Problem description:
In the data below, find every line with the word "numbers" and copy it.

Provided material START

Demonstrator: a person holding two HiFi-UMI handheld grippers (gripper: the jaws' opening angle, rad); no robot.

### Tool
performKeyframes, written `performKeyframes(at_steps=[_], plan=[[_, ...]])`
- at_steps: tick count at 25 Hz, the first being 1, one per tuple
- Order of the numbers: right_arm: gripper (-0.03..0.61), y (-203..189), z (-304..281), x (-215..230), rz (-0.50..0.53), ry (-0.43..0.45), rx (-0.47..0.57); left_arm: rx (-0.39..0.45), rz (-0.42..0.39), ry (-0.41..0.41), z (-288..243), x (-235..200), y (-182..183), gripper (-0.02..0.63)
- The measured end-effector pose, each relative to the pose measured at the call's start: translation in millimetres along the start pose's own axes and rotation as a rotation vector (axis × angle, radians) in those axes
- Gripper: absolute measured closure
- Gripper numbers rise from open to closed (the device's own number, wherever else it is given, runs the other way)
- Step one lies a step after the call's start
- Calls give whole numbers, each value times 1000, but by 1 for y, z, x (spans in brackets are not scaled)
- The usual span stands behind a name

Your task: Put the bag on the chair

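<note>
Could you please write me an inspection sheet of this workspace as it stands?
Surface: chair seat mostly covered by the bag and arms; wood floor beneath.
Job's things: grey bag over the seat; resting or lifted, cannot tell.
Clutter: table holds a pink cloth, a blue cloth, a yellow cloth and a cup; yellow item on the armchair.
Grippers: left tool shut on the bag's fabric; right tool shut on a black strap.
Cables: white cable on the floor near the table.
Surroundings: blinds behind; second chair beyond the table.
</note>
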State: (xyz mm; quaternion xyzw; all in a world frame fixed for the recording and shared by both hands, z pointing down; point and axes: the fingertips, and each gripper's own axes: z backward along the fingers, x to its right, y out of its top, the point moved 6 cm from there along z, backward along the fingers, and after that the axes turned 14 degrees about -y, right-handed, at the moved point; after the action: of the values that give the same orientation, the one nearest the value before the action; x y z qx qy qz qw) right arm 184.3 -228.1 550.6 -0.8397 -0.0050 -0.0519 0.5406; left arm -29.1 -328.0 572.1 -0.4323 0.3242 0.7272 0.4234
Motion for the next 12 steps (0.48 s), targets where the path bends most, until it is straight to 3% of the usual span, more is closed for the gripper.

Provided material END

Expected answer:
- Order of the numbers: right_arm: gripper (-0.03..0.61), y (-203..189), z (-304..281), x (-215..230), rz (-0.50..0.53), ry (-0.43..0.45), rx (-0.47..0.57); left_arm: rx (-0.39..0.45), rz (-0.42..0.39), ry (-0.41..0.41), z (-288..243), x (-235..200), y (-182..183), gripper (-0.02..0.63)
- Gripper numbers rise from open to closed (the device's own number, wherever else it is given, runs the other way)
- Calls give whole numbers, each value times 1000, but by 1 for y, z, x (spans in brackets are not scaled)

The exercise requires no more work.